Hesabım
    El Camino: Bir Breaking Bad Filmi
    BEYAZPERDE ELEŞTİRİSİ
    3,0
    Ortalama
    El Camino: Bir Breaking Bad Filmi

    Eski bir dostla yeniden görüşmek

    Yazar: Fatih Yürür

    Robert Forster'ın Anısına...

    Saatlerimizi 11 yıl öncesine alalım... Pay Tv sistemlerinin esamesinin okunmadığı ve ülkemizde yabancı dizi izleme kültürünün cnbc-e ile birlikte farklı bir boyuta taşındığı o günlere... Öyle ki bugünün televizyon izleme "deneyiminin" öncüsü kabul edilebilecek, Hollywood sosundan eser miktarda nasibini almış bu yapımların, bugün bile kolektif hafızamızda inkar edilmesi imkansız bir etki bıraktıklarını söylemek hiç de yanlış olmaz.

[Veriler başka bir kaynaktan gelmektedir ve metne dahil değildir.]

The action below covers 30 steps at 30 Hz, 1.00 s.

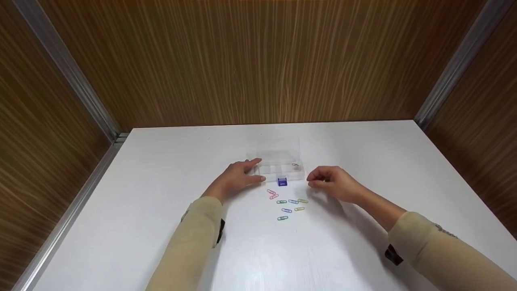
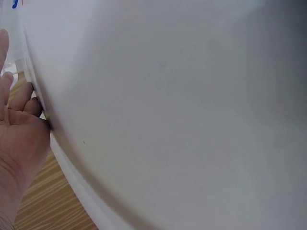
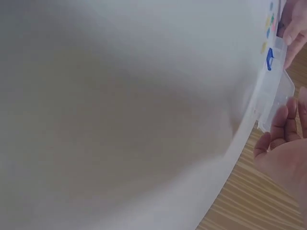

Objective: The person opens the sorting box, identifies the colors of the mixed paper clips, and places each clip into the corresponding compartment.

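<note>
A clear plastic box [image 1: 271, 176] with compartments stands on the table, its transparent lid [image 1: 278, 147] raised at the back. A blue latch [image 1: 282, 182] sits at its front. My left hand [image 1: 237, 178] holds the box's left end, thumb at the front corner and fingers toward the back. Just off the right end is my right hand [image 1: 333, 182], its fingers loosely curled with nothing visible between them; the right wrist view also shows this hand [image 3: 283, 136] beside the box. One paper clip [image 1: 295, 164] lies in a right-hand compartment.
In front of the box several coloured paper clips lie loose: red clips [image 1: 272, 194], green ones [image 1: 282, 218], blue ones [image 1: 286, 210] and yellow ones [image 1: 299, 209]. The white table [image 1: 161, 161] is bordered by wood-patterned panels [image 1: 242, 60] at the back and sides.
</note>
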Motion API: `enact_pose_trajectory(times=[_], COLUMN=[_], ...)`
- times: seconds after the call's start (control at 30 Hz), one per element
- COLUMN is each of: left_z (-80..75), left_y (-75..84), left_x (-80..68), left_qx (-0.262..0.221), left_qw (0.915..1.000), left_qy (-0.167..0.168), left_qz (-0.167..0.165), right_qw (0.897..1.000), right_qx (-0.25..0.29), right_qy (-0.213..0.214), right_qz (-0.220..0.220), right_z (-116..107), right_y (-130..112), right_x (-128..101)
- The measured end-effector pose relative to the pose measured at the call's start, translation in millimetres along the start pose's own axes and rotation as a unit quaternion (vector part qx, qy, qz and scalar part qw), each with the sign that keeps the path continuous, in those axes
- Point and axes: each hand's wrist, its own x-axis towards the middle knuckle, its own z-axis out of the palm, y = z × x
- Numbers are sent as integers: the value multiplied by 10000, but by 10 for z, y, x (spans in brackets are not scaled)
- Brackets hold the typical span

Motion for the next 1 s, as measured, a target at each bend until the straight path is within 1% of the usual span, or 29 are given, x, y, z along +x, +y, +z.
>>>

    2000'li yıllarında başında X-Files'ı yeniden canlandırmayı başaran Vince Gilligan'ı kısa sürede beyaz camın rock yıldızlarından biri haline getiren Breaking Bad; hibrit kabul edilebilecek bir sinematografinin, televizyon tarihinin görüp görebileceği en kallavi hikayelerden biriyle evlenmesi sonucu ortaya çıkmış nur topu gibi bir çocuktu. Gilligan, yaratmış olduğu bu epey kalorili fenomen sebebiyle yükselmişti yükselmesine fakat yeniden zıplaması neredeyse imkansız bir çıtayla da karşı karşıya kalmıştı.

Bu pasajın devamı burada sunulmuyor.